RE: Mm,, interesting
By dajeepster on 6/9/2007 2:20:08 PM , Rating: 2
exactly what this guy said. The best you'll do is ambient temperatures.. but then that is really good to.

if you can get it below ambient temperatures without having to supply power to it... I would highly suggest you keep it a secret until you patent it in every country that has a patent system and then get yourself lots of body guards because you will become richer than (Bill Gates)^2.

plus you've just broken the laws of physics and the universe will come to a screeching halot


RE: Mm,, interesting
By Dactyl on 6/9/2007 3:21:48 PM , Rating: 2
quote:
if you can get it below ambient temperatures without having to supply power to it... I would highly suggest you keep it a secret

Nobody tell WikiPedia!
http://en.wikipedia.org/wiki/Trans-Alaska_Pipeline...
(search for "freezing point")


RE: Mm,, interesting
By Treckin on 6/9/2007 3:37:33 PM , Rating: 1
That had absolutely nothing to do with what we were discussing.. The AMMONIA in the oil has a lower freezing temp than the oil, and therefor wont freeze. Think of the ocean. The salinity wont allow it ti freeze at standard Terran temperatures.
The point the poster made was that it would defy the baser principals of thermodynamics for air-cooling to reach a temperature lower than the ambient temperature of the surrounding air. Of course, if you cooled it with a gas other than air (analogous to the ammonia in the oil), than reaching below ambient temps would not be far off. Their are also phase change systems that are pretty effective, however draw a lot of power.


RE: Mm,, interesting
By Dactyl on 6/9/2007 5:08:25 PM , Rating: 3
It's not about the temperature of the oil, it's about freezing the permafrost under the pipeline, which normally melts at that time of year, which would destroy the pipeline (if the ground on which it rests melted).

A passive, self-contained phase-change cooling system involving vertically-oriented tubes of ammonia stuck on top of a CPU could theoretically lower the CPU below ambient temperature--especially when the CPU is off! I don't know if it would transfer heat efficiently enough to be useful for cooling CPUs when they are on (or OCed), but it would cause temperatures at the base of the tubes to be below-ambient while the CPU was off.
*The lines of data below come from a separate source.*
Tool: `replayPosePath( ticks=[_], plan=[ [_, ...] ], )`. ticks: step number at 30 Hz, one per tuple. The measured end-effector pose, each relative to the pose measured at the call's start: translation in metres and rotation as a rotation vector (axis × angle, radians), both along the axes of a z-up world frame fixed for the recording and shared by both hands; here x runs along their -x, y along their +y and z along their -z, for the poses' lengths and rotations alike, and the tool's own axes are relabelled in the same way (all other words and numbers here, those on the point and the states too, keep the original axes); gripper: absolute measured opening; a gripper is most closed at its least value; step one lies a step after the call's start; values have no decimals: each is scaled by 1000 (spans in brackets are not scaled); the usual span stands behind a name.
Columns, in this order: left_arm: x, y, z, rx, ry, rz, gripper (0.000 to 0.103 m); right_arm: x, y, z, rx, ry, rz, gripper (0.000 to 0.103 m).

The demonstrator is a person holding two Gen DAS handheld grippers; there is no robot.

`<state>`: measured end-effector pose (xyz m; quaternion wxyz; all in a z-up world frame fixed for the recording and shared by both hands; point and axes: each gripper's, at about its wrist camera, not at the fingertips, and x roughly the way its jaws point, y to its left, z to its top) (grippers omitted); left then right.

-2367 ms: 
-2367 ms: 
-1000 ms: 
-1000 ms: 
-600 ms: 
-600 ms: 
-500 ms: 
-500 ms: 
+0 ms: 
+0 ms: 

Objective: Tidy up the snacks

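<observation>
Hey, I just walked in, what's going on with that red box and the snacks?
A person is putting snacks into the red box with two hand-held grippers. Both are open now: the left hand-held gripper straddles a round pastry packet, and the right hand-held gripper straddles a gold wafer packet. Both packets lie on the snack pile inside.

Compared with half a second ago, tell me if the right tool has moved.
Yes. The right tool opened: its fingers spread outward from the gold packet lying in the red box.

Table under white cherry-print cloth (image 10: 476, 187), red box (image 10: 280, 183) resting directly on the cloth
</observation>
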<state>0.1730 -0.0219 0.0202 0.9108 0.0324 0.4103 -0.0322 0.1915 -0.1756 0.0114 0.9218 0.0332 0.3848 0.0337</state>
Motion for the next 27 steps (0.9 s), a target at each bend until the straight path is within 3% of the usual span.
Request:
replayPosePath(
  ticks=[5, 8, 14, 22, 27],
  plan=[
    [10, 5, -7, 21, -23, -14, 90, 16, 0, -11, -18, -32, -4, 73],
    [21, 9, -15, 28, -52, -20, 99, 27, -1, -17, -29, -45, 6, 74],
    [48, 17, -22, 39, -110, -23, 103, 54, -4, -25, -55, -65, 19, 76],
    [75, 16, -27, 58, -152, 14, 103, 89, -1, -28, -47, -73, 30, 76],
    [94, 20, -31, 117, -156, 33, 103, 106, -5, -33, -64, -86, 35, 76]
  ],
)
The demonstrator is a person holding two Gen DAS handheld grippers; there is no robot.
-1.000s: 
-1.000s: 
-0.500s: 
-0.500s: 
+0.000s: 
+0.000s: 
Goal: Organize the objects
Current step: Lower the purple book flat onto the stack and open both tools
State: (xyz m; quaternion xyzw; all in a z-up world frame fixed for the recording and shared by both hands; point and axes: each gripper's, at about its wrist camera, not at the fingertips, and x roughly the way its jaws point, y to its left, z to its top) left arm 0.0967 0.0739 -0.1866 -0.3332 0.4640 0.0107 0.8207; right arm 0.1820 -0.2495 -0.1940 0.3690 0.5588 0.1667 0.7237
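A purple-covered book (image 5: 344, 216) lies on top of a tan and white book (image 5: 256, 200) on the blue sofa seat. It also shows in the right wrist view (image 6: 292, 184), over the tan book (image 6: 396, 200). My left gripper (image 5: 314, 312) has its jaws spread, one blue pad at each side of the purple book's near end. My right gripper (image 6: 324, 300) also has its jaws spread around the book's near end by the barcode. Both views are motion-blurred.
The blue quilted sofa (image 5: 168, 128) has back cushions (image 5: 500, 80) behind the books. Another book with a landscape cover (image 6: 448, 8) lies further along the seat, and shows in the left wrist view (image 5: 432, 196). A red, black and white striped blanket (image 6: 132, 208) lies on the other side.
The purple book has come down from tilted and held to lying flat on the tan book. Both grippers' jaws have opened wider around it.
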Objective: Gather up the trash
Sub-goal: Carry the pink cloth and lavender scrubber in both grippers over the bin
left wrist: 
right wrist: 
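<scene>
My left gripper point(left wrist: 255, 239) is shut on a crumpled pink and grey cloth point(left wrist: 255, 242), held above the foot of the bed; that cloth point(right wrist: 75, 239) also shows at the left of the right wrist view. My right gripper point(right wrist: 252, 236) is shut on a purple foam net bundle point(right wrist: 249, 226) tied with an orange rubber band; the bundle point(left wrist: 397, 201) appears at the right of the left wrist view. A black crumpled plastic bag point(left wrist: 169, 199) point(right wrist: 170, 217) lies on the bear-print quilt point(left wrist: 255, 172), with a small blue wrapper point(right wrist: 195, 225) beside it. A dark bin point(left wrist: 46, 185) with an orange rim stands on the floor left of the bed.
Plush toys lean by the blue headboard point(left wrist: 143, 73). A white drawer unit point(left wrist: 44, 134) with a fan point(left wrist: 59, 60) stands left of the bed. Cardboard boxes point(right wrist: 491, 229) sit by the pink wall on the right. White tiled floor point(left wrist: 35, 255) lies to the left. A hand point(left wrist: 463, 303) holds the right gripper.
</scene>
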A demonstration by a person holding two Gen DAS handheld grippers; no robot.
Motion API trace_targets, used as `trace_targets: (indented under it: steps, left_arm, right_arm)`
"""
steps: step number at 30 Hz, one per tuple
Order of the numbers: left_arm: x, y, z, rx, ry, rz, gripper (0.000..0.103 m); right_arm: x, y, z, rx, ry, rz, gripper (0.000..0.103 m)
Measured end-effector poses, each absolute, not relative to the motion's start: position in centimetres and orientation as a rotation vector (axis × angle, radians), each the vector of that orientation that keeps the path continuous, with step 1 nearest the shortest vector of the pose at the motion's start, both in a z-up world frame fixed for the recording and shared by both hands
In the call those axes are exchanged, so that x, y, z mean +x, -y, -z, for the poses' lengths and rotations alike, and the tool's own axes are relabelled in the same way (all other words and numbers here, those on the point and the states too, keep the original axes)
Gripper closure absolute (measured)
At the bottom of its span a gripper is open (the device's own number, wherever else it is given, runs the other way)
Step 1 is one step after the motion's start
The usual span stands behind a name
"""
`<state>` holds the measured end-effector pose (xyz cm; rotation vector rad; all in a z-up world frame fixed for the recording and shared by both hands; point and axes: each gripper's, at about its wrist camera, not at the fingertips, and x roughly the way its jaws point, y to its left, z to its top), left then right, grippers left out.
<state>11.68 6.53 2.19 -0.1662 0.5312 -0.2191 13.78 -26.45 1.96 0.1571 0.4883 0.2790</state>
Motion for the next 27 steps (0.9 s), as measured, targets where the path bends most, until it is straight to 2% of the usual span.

I think the main reason this approach isn't used is because below-ambient temperatures lead to condensation, which is no good inside your computer case. That's why phase change coolers seal off the area around the CPU completely (also so people aren't injured by touching something at extremely low temperature). There's no reason a passive phase-change cooling solution could not work, except perhaps that it wouldn't cool the system enough to keep the CPU from overheating.


RE: Mm,, interesting
By Goty on 6/9/2007 8:09:38 PM , Rating: 3
*psst* Permafrost doesn't melt. Hence the name perma frost.


RE: Mm,, interesting
By PlasmaBomb on 6/9/2007 9:14:23 PM , Rating: 3
Goty is right about the perma frost.

The system is unlikely to be phase change as the permafrost temperature at the depth of the foundations is unlikely to vary much from -5°C which is well above anhydrous ammonia's boiling point (-33°C).


RE: Mm,, interesting
By dok405 on 6/9/2007 9:59:23 PM , Rating: 3
*pssst* To be classed as permafrost, it only has to be below the freezing point for more than 2 years. I wouldn't quite call that perma .


RE: Mm,, interesting
By masher2 (blog) on 6/9/2007 10:08:00 PM , Rating: 5
You cannot cool below ambient without an energy input of some sort...this is the second law of thermodynamics. If this wasn't true, you could easily create a perpetual motion machine.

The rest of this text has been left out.